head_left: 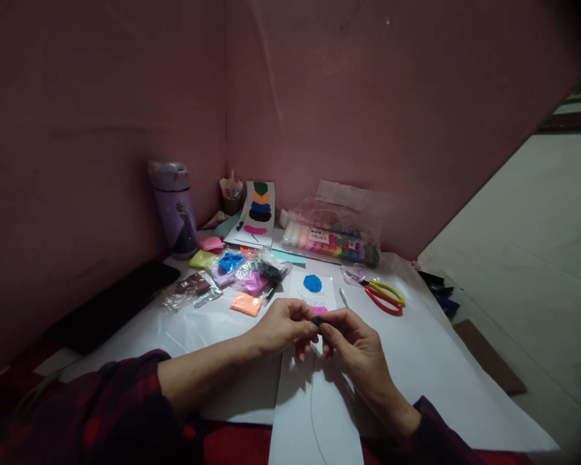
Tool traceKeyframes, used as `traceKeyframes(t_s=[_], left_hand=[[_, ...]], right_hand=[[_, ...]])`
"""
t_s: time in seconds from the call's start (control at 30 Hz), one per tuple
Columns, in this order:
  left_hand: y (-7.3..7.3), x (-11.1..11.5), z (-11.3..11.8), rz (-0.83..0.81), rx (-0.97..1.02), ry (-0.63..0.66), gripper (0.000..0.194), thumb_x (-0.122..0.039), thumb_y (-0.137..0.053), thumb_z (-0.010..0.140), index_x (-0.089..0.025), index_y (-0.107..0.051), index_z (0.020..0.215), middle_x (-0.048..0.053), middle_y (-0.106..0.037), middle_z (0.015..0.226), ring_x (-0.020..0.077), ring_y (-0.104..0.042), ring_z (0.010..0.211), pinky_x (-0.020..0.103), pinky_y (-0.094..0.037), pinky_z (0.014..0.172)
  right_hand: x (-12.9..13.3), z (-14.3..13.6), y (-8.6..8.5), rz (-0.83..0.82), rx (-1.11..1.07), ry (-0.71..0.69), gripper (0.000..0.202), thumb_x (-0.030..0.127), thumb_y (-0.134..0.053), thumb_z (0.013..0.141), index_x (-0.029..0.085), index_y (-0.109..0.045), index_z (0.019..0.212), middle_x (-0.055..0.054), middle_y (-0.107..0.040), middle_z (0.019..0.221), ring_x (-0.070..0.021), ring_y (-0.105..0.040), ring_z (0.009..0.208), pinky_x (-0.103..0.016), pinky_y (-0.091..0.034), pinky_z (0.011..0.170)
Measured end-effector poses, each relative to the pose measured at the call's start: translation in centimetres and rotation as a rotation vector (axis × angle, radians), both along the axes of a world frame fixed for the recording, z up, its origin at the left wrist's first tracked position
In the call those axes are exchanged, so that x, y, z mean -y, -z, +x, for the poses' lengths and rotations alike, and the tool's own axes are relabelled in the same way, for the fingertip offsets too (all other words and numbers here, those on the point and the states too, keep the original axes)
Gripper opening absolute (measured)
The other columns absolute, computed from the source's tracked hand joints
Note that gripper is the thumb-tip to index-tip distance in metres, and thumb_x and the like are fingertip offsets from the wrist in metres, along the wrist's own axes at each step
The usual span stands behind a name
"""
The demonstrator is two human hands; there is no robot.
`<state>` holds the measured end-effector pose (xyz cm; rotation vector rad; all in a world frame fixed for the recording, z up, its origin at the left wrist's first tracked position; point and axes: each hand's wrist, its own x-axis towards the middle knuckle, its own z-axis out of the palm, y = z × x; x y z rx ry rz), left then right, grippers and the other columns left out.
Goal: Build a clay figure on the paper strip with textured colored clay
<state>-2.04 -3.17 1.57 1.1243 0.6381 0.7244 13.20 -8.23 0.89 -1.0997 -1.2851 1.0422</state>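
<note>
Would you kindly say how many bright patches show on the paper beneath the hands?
2: the blue patch near the far end of the paper, the pink patch closer in; the left hand and right hand may hide more.

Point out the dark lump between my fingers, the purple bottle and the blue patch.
Dark lump (pixel 318 320), head view, on its middle.
Purple bottle (pixel 173 208), head view, on its side.
Blue patch (pixel 312 283), head view, on its middle.

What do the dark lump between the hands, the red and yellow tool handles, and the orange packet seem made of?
Dark lump: possibly matte modelling clay, showing no obvious shine; too small to be sure.
Tool handles: probably smooth plastic, given their bright, even colour.
Orange packet: apparently glossy clear film, from its faint highlights.
</note>
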Motion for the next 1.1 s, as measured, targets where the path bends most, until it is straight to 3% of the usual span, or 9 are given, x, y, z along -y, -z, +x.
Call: traceKeyframes(t_s=[0.3,0.47,0.83,1.1], left_hand=[[0.03,0.04,-0.02,0.012,-0.001,0.001,0.045,-0.046,-0.077,0.061,-0.010,-0.056,0.077,0.003,-0.063,0.060,0.0101,-0.055,0.041,0.023,-0.047,0.039],[-0.15,0.17,0.16,0.001,-0.020,-0.038,0.035,-0.036,-0.076,0.062,-0.010,-0.055,0.074,0.002,-0.063,0.057,0.0089,-0.052,0.037,0.021,-0.043,0.036],[-0.52,0.19,0.18,-0.006,-0.026,-0.279,0.020,-0.026,-0.068,0.066,-0.012,-0.054,0.069,0.000,-0.061,0.056,0.0069,-0.046,0.033,0.019,-0.037,0.031],[-0.07,-0.04,-0.07,0.019,-0.046,-0.168,0.027,-0.029,-0.073,0.064,-0.007,-0.064,0.076,0.001,-0.060,0.059,0.0058,-0.048,0.037,0.019,-0.039,0.035]], right_hand=[[0.10,0.14,0.23,0.020,0.039,-0.004,0.016,0.032,-0.068,0.082,0.018,-0.065,0.087,0.001,-0.063,0.067,-0.0083,-0.051,0.051,-0.021,-0.041,0.048],[0.03,0.16,0.38,0.019,0.042,0.006,0.017,0.033,-0.068,0.080,0.017,-0.064,0.086,0.001,-0.061,0.066,-0.0083,-0.050,0.049,-0.020,-0.041,0.045],[-0.30,0.30,0.10,-0.019,0.061,0.259,0.015,0.029,-0.068,0.076,0.018,-0.059,0.075,0.006,-0.053,0.051,-0.0079,-0.046,0.042,-0.019,-0.039,0.040],[-0.28,0.48,0.34,-0.099,0.053,0.154,0.026,0.043,-0.064,0.082,0.018,-0.058,0.080,0.006,-0.052,0.050,-0.0083,-0.045,0.039,-0.020,-0.038,0.037]])
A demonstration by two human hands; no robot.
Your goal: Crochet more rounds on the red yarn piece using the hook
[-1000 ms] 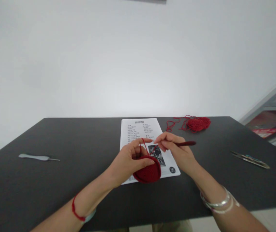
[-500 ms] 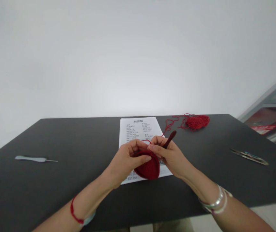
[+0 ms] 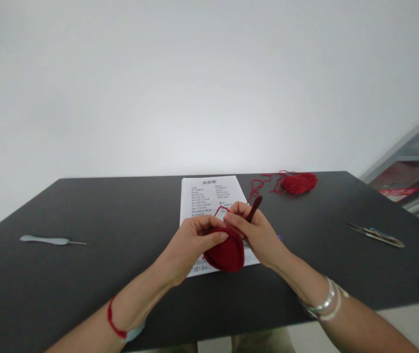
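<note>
My left hand (image 3: 198, 239) pinches the upper edge of a round dark red crochet piece (image 3: 227, 254), thumb in front and fingers behind. In my right hand (image 3: 251, 230) is a crochet hook (image 3: 254, 208), its dark reddish-brown handle sticking up past the thumb. The hook's tip meets the top edge of the piece, mostly hidden by the fingers. A red yarn strand (image 3: 221, 209) loops above the left fingers. Behind the hands, it trails toward a loose red yarn ball (image 3: 299, 183) at the back right.
Printed pattern sheets (image 3: 209, 189) lie under the hands on the dark table (image 3: 128, 206). A second crochet hook with a pale grey handle (image 3: 45, 240) rests at the left. Small thread snips (image 3: 376, 235) lie at the right. A white wall (image 3: 209, 98) rises behind the table.
My right hand has shifted slightly against the crochet piece, and the yarn loop above the left fingers stands higher. The piece is turned a little, showing more of its face.
</note>
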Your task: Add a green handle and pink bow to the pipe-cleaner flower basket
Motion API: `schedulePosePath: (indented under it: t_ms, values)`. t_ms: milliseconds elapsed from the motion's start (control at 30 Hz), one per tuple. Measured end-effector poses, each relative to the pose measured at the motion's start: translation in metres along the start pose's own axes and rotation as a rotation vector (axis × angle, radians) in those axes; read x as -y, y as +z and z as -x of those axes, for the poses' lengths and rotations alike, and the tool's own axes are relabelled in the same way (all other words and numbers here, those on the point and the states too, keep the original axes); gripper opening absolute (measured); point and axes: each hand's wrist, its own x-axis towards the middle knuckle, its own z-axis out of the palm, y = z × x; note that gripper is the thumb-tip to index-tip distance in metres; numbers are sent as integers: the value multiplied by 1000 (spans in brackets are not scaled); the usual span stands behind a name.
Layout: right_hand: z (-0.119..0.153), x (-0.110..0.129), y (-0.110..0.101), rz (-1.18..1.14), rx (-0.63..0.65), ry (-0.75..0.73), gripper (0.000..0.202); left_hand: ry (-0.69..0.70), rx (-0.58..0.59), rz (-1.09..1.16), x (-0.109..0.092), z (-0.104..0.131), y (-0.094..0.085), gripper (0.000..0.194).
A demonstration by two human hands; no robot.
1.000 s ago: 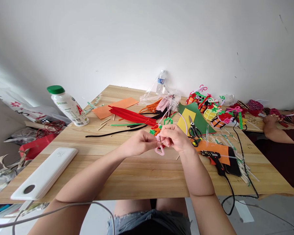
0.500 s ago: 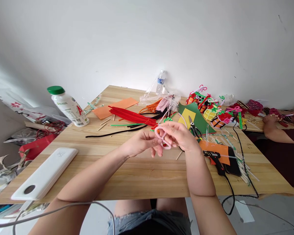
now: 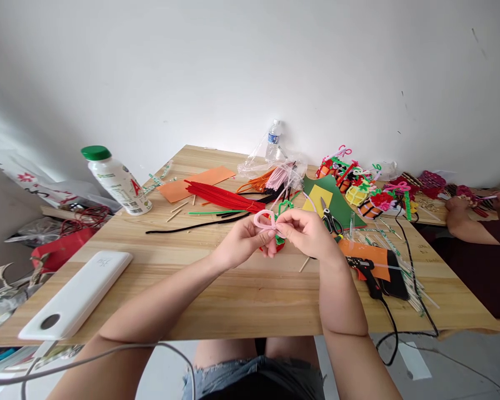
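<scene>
Between my two hands is a pink pipe cleaner (image 3: 265,219) bent into a loop. My left hand (image 3: 245,242) pinches it from the left, thumb near the loop's base. My right hand (image 3: 303,232) pinches the same piece from the right, close to where the strands cross. Just behind my fingers sits a green and red pipe-cleaner shape (image 3: 285,208), partly hidden by the hands. A bundle of red pipe cleaners (image 3: 225,196) lies behind my left hand. Scissors (image 3: 330,218) rest on yellow and green sheets beyond my right hand.
A white bottle with a green cap (image 3: 119,183) and a white power bank (image 3: 77,294) stand at left. Right of my forearm are a glue gun (image 3: 369,273) with its cable and a dark phone (image 3: 398,280). Finished colourful crafts (image 3: 370,200) sit behind. A co-worker's arm (image 3: 475,228) is at far right.
The pink pipe cleaner has turned in my hands; two loops showed before, one shows clearly now. My fingers have closed in around the crossing.
</scene>
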Motion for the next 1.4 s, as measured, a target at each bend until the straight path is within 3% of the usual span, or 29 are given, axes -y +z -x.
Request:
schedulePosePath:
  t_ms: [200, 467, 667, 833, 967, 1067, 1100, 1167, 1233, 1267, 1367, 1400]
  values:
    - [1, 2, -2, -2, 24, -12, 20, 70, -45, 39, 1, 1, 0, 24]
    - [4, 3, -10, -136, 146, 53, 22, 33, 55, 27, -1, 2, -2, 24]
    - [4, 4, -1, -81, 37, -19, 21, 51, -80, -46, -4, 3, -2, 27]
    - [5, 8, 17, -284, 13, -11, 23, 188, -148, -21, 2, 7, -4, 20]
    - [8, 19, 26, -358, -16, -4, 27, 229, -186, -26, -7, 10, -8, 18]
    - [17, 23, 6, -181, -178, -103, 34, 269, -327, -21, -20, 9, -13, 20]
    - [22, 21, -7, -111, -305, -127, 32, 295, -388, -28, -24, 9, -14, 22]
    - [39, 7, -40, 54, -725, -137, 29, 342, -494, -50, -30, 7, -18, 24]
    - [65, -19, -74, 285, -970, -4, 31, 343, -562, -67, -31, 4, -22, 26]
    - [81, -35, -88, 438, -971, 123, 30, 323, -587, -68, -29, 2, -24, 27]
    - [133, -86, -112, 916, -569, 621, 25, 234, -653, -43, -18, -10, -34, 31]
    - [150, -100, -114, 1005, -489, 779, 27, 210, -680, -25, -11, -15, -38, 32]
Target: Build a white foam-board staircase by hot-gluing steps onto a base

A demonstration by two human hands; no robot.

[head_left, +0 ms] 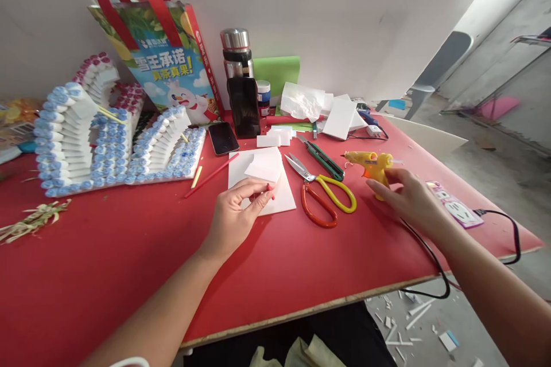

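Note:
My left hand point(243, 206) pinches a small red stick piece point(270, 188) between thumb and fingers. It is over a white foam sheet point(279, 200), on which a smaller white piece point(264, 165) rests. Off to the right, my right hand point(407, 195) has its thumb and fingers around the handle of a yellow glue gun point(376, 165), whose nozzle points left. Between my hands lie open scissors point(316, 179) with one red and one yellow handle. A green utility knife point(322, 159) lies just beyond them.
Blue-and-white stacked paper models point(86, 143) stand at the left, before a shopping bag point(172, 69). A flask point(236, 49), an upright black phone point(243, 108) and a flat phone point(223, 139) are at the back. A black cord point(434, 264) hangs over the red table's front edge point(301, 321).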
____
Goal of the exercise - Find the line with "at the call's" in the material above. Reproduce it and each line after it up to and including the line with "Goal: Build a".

Exercise answer -
Measured end-effector poses, each relative to the pose measured at the call's start: translation in centimetres and rotation as a rotation vector (axis × angle, radians), both along the axes of a world frame fixed for the recording, z up, its origin at the left wrist's first tracked position
In the call those axes are exchanged, so that x, y, z mean -y, -z, +x, for the poses' lengths and rotations alike, and the tool's own axes are relabelled in the same way, for the fingertip offsets too (all other words and numbers here, those on the point and the states too, keep the original axes)
Gripper opening absolute (measured)
The other columns absolute, computed from the source's tracked hand joints
Note that gripper is the thumb-tip to index-tip distance in metres, and thumb_x and the like are fingertip offsets from the wrist in metres, along the wrist's own axes at each step
The usual span stands behind a name
"""
The demonstrator is two human hands; there is no robot.
`<state>` holds the measured end-effector pose (xyz cm; rotation vector rad; all in a world frame fixed for the recording, z up, its origin at the left wrist's first tracked position; point and axes: each hand's wrist, its own x-axis towards the middle knuckle, its own z-axis out of the palm, y = z × x; x y z rx ry rz), left then right, grippers and the other columns left out.
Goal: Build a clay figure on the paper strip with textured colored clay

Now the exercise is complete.